- SOURCE MATERIAL

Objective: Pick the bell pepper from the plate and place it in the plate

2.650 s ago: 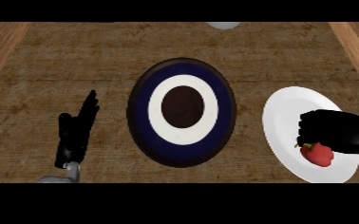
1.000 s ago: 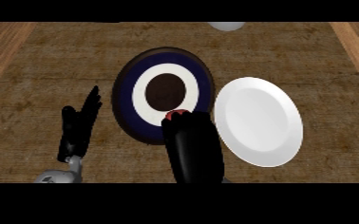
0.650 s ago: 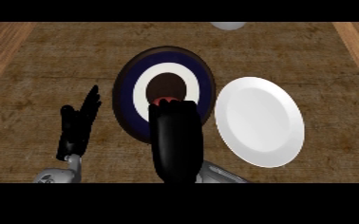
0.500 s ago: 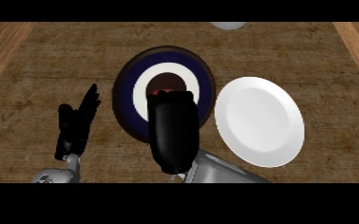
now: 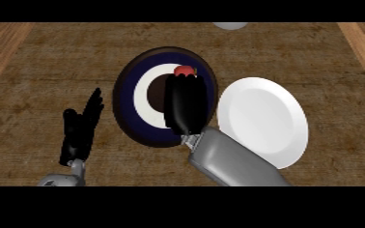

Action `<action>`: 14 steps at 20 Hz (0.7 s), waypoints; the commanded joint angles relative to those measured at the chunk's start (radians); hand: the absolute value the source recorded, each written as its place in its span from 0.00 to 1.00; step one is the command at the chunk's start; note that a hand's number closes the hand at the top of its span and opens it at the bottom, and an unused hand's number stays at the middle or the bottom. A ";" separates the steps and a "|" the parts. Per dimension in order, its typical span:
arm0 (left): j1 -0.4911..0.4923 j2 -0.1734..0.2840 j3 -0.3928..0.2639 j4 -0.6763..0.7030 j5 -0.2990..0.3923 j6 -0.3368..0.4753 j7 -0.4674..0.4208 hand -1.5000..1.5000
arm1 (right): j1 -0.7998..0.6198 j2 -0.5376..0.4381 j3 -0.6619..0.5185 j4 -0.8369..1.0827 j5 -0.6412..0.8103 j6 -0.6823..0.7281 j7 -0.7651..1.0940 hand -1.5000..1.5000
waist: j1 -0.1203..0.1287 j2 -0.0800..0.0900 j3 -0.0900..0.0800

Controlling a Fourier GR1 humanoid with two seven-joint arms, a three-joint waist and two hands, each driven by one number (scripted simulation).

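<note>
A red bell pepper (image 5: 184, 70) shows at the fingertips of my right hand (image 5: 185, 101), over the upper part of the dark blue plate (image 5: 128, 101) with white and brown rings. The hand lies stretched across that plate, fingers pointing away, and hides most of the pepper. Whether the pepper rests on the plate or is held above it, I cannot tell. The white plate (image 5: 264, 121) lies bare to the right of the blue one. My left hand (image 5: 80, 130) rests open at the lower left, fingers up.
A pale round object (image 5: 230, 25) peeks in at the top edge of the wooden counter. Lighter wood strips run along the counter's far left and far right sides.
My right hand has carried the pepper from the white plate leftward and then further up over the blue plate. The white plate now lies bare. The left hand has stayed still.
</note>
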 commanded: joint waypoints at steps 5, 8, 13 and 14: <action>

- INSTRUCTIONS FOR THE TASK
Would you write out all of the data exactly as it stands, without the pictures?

- RESPONSE BELOW
Objective: Pick the bell pepper from the plate and place it in the plate

2.650 s ago: 
1.000 s ago: 
0.650 s ago: 
0.500 s ago: 
now: 

Action `<action>`: 14 steps at 20 Hz (0.7 s), waypoints; the commanded joint angles relative to those measured at the chunk's start (radians); hand: the absolute value the source recorded, each written as its place in its span from 0.00 to 1.00; step one is the command at the chunk's start; note that a hand's number closes the hand at the top of its span and opens it at the bottom, and an unused hand's number stays at the middle or the bottom. A ";" separates the steps and a "|" the parts. Per dimension in order, its typical span:
arm0 (left): j1 -0.4911..0.4923 j2 -0.1734..0.2840 j3 -0.3928..0.2639 j4 -0.6763..0.7030 j5 -0.2990..0.3923 j6 -0.3368..0.4753 j7 -0.4674..0.4208 hand -1.5000..1.5000
arm1 (right): j1 -0.7998..0.6198 j2 -0.5376..0.4381 j3 -0.6619..0.5185 j4 -0.8369..1.0827 j5 -0.6412..0.8103 j6 -0.6823..0.7281 j7 -0.7651..1.0940 hand -1.5000..1.5000
waist: j1 -0.1203..0.1287 j2 -0.0800..0.0900 j3 -0.0900..0.0800

Controlling a Fourier GR1 humanoid with two seven-joint arms, a three-joint waist and two hands, each driven by one number (scripted simulation).

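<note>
A red bell pepper (image 5: 184, 70) shows at the fingertips of my right hand (image 5: 185, 101), over the upper part of the dark blue plate (image 5: 128, 101) with white and brown rings. The hand lies stretched across that plate, fingers pointing away, and hides most of the pepper. Whether the pepper rests on the plate or is held above it, I cannot tell. The white plate (image 5: 264, 121) lies bare to the right of the blue one. My left hand (image 5: 80, 130) rests open at the lower left, fingers up.
A pale round object (image 5: 230, 25) peeks in at the top edge of the wooden counter. Lighter wood strips run along the counter's far left and far right sides.
My right hand has carried the pepper from the white plate leftward and then further up over the blue plate. The white plate now lies bare. The left hand has stayed still.
</note>
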 commanded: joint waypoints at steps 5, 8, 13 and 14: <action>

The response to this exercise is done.